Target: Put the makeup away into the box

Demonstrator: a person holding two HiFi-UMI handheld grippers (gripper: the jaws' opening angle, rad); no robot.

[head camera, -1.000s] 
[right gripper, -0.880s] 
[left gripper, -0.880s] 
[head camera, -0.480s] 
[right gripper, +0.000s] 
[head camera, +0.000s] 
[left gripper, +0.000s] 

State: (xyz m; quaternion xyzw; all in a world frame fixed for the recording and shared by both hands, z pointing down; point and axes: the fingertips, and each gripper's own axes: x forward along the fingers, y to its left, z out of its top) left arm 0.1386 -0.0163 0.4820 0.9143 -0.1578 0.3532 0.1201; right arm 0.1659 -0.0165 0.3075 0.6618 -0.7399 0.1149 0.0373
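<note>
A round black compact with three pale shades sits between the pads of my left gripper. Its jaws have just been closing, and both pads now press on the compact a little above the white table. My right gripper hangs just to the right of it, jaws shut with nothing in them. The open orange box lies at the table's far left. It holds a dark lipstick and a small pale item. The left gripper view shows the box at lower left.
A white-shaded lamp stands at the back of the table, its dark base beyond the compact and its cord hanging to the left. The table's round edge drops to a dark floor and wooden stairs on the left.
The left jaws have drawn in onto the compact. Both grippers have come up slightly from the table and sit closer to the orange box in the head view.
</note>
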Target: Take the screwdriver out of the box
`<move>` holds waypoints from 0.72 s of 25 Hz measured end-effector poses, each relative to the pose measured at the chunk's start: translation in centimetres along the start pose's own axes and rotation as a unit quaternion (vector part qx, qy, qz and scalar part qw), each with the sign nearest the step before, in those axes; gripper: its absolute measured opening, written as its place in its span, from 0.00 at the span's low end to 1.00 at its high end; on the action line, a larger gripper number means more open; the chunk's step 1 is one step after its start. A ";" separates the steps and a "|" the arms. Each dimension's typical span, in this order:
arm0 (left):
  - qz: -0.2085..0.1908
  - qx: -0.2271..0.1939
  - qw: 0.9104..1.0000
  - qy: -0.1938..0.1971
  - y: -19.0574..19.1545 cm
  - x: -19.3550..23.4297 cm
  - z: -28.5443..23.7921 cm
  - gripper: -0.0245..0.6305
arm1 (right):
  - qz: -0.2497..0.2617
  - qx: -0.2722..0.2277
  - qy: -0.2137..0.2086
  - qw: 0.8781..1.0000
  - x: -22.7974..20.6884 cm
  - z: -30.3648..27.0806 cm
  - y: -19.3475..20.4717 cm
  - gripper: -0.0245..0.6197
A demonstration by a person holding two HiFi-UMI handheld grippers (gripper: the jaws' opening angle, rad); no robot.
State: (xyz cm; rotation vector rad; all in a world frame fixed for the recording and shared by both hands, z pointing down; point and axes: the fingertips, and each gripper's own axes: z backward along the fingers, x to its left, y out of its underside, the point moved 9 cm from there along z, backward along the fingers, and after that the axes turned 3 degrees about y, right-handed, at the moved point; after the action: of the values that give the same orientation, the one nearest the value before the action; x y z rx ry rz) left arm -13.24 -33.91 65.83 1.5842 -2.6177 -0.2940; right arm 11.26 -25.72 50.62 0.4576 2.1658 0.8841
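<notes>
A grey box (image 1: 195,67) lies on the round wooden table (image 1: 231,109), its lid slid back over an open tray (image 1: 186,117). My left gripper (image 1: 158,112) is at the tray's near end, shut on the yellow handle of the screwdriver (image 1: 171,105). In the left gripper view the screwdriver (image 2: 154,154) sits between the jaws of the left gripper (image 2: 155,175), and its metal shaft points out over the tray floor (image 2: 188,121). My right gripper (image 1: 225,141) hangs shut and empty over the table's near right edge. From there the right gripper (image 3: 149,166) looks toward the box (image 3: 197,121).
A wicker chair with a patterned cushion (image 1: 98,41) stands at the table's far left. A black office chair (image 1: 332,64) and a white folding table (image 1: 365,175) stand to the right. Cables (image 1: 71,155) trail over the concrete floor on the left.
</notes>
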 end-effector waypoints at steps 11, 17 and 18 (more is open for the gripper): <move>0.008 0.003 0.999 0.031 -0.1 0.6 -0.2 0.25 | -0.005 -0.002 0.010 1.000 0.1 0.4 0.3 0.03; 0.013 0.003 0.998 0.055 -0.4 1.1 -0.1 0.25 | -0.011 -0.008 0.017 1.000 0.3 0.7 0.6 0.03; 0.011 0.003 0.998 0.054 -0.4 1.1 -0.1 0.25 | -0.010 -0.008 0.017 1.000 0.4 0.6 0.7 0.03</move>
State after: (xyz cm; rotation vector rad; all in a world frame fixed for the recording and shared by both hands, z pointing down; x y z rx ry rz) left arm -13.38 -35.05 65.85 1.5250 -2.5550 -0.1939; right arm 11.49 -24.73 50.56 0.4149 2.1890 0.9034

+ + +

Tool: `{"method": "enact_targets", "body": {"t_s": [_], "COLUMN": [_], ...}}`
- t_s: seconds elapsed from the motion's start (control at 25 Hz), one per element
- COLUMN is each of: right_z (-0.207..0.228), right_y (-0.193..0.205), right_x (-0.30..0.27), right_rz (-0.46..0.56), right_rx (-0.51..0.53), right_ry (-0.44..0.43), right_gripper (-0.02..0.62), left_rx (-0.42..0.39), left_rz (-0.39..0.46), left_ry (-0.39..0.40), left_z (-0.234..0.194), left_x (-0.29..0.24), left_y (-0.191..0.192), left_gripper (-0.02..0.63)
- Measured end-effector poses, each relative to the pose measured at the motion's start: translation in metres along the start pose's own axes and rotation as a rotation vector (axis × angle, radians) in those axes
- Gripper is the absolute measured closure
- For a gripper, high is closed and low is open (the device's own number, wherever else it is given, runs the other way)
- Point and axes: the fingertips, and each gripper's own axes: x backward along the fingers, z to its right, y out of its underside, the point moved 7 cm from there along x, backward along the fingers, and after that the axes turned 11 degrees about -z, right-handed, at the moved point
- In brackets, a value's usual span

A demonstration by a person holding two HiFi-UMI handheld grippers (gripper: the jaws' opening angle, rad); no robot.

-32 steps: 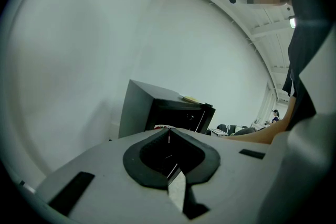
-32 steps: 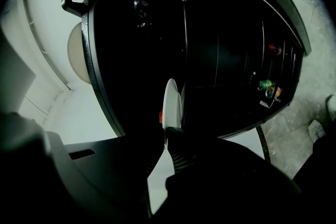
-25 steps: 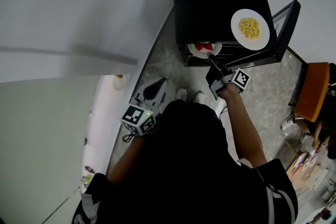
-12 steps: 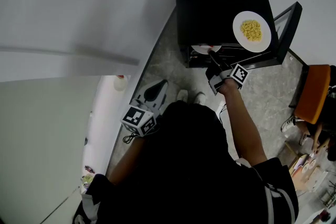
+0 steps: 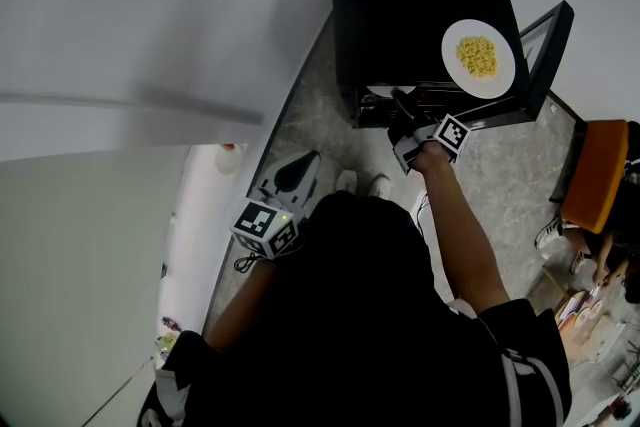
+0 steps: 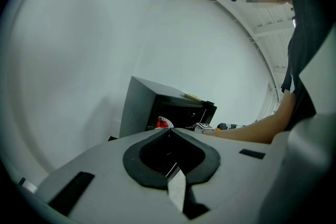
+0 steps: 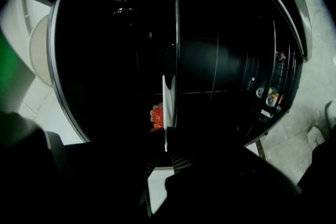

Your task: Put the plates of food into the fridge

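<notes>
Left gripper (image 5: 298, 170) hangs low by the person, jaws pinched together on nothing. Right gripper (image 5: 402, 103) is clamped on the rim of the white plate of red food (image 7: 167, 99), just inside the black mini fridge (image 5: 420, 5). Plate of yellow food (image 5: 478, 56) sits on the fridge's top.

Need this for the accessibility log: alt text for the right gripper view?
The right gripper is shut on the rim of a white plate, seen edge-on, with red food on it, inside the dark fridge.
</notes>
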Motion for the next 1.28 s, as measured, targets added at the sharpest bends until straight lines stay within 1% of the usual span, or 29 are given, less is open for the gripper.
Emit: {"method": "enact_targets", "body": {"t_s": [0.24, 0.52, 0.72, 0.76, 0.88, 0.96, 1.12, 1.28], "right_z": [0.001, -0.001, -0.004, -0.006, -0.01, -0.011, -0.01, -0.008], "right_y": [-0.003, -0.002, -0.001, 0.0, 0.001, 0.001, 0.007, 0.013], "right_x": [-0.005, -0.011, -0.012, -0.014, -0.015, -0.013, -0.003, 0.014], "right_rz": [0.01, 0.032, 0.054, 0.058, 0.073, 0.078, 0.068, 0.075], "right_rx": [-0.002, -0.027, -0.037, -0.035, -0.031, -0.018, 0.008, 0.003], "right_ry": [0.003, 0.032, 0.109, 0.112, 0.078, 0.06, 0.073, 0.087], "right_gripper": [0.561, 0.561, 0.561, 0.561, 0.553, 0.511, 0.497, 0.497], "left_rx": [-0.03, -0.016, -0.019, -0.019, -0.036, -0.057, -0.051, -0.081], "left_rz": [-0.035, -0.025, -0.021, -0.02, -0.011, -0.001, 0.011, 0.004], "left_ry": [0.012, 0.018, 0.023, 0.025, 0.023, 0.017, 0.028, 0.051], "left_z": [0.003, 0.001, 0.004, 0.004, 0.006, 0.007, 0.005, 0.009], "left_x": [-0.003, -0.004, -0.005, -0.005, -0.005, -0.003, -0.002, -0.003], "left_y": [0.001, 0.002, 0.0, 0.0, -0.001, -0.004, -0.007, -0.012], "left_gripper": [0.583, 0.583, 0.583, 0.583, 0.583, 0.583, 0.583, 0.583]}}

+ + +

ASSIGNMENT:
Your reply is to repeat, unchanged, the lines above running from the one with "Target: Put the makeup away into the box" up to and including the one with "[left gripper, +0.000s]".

SOLUTION FOR THIS PROBLEM:
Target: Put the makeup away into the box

Demonstrator: a person holding two HiFi-UMI handheld grippers (gripper: the jaws' opening angle, rad); no robot.

[head camera, -1.000s] 
[right gripper, -0.880s] 
[left gripper, -0.880s] 
[head camera, -0.480s] 
[right gripper, +0.000s] 
[head camera, +0.000s] 
[left gripper, +0.000s] 

The answer given above is complete as it stands.